First, let’s look at what an owner-financed sale looks like. Rather than obtaining financing from a bank, you obtain the financing from the person that owns the farm/farmland. You receive the title for the land and make your payments (principal and interest) to the owner, just as you would have done with a bank. The main difference is who you pay.

The Benefits of an Owner-Financed Farm Sale for the Buyer

There are several benefits of an owner-financed farm sale, including:

  • Lower credit score requirements – Banks are often tough with their qualifying requirements, including credit scores. They want high credit scores and low debt ratios or you cannot have the financing you need. Individual farm owners, though, can set their own requirements, which are often much more lenient than the bank’s requirements.
  • Lower interest rates – Individual owners usually charge lower interest rates than banks as well. They don’t have the overhead and expenses that banks have. All the landowner wants is to make sure he gets paid on time and with a little bit of interest to make up for the fact that he is not getting the full amount of the cost of the eland upfront as usually occurs in a traditional sale.

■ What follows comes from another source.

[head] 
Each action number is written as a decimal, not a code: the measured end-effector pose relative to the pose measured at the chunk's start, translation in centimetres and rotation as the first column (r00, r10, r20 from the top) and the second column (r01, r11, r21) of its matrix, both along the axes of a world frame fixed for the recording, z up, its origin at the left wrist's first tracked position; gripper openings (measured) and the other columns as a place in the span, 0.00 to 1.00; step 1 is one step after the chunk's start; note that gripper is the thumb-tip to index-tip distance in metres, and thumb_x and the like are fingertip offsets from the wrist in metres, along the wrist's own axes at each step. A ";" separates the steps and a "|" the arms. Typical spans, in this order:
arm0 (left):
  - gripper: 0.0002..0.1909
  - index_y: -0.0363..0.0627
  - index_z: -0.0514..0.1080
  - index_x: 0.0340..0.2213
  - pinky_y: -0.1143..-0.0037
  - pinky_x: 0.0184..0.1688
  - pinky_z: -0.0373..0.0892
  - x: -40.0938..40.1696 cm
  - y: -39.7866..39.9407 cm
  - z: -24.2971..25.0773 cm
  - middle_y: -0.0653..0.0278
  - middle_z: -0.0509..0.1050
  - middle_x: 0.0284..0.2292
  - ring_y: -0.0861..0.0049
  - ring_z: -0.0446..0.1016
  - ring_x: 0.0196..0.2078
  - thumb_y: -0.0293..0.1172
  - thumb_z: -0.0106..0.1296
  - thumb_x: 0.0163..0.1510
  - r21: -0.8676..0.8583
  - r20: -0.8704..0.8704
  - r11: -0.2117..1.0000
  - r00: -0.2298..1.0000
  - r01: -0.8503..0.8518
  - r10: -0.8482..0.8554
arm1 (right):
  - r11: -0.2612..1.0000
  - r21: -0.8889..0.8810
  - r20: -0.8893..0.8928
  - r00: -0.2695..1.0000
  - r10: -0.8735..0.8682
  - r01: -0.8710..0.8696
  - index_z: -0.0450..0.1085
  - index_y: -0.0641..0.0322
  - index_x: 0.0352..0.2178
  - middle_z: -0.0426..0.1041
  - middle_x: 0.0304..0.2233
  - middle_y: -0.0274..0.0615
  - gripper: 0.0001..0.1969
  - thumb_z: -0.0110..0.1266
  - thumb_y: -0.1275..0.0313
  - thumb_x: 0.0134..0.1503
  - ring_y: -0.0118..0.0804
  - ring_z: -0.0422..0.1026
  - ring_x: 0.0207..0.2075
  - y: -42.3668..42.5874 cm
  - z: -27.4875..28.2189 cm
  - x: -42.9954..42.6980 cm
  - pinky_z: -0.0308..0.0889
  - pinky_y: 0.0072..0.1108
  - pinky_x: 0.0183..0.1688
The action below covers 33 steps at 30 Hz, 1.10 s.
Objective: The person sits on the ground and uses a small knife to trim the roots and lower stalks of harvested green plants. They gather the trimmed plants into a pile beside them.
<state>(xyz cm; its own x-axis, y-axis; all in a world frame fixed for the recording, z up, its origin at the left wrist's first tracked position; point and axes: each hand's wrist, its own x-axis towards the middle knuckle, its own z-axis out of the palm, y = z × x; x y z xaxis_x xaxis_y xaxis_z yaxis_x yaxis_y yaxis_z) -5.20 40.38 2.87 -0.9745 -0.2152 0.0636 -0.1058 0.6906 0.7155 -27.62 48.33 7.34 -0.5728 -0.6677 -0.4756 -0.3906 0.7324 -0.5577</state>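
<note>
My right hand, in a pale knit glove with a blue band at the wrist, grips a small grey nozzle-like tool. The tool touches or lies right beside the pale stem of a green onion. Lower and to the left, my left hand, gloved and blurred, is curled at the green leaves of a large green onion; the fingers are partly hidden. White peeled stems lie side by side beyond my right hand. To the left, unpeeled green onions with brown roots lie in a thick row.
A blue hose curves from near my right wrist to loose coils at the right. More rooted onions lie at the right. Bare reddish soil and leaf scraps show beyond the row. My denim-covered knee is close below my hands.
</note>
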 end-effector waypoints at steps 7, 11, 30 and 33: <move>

The Benefits of an Owner-Financed Sale for the Seller

It may seem like the buyer gets all of the benefits of an owner-financed farm sale, but there are benefits for the seller too. They include:

  • Spread out income – Rather than receiving the money in one lump sum, you receive monthly income, assuming the buyer makes the payments on time. This can serve you well during your retirement years when you don’t have any other income coming into the home.
  • Lower tax liability – If you receive the funds in one lump sum, your capital gains are rather hefty all at once. This can result in a large tax liability during the year that you sell the farm. If you provide owner financing, though, you spread out the profit and lower your capital gains, keeping your taxes to a minimum.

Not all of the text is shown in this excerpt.